Technology Plays Key Role During Billing and Payment Process
Buckingham notes that technology does play a key role during the billing and payment process, which is the factor with the most impact on overall satisfaction. Many customers seek not only self-service tools to set up an automatic payment system, but they also want tools to confirm that their payments were received and processed and to check the balance of their account, with many preferring to conduct these activities using their computer, tablet or smartphone.

"Lenders need to make it easy for customers to access their account anytime anywhere," said Buckingham. "That means providing a website and apps that are reliable and that make the most critical elements of the billing process easily identifiable."

Lincoln Automotive Tops 2014 Rankings
Lincoln Automotive Financial Services (867) ranks highest in the luxury segment for a second consecutive year, performing highest in the billing and payment process and website factors. Lexus Financial Services (859) ranks second and Audi Financial Services (854) ranks third.

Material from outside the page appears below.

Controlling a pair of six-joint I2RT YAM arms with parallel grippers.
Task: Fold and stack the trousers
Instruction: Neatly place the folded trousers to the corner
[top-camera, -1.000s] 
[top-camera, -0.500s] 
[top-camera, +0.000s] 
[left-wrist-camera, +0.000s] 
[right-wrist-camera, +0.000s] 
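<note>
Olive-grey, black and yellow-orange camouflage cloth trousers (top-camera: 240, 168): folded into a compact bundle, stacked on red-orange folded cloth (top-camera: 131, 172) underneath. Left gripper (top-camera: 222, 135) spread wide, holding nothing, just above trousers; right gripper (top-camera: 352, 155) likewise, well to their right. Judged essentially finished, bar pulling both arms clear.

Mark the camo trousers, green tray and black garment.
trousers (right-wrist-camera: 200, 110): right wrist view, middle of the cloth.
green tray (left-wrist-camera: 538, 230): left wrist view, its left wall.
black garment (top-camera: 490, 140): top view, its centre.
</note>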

Volkswagen Credit ranks highest in the mass market segment, with a score of 836, and scores highest in billing and payment process (tied with Ford Credit) and website. Ford Credit ranks second with a score of 835 and Honda Financial Services ranks third with 829.

Consumer Tips
Based on the Consumer Financing Satisfaction Study, J.D. Power offers the following consumer tips on auto financing:
  • Check various consumer publications and websites to find customer feedback and ratings on various automotive lenders.
  • If the lender associated with your chosen make of vehicle has a less-than-outstanding reputation for service, consider alternatives, such as borrowing from a bank or a private lender.
  • Discuss the lending, billing, and payment process with your dealer and/or lender prior to purchase, so you'll know what to expect.

About the Study
The 2014 U.S. Consumer Financing Satisfaction Study is based on responses from 20,670 new- and used-vehicle purchasers or lessees who obtained a vehicle loan or lease. The study includes vehicles financed for model years 2010 through 2014. The study was fielded between July and September 2014.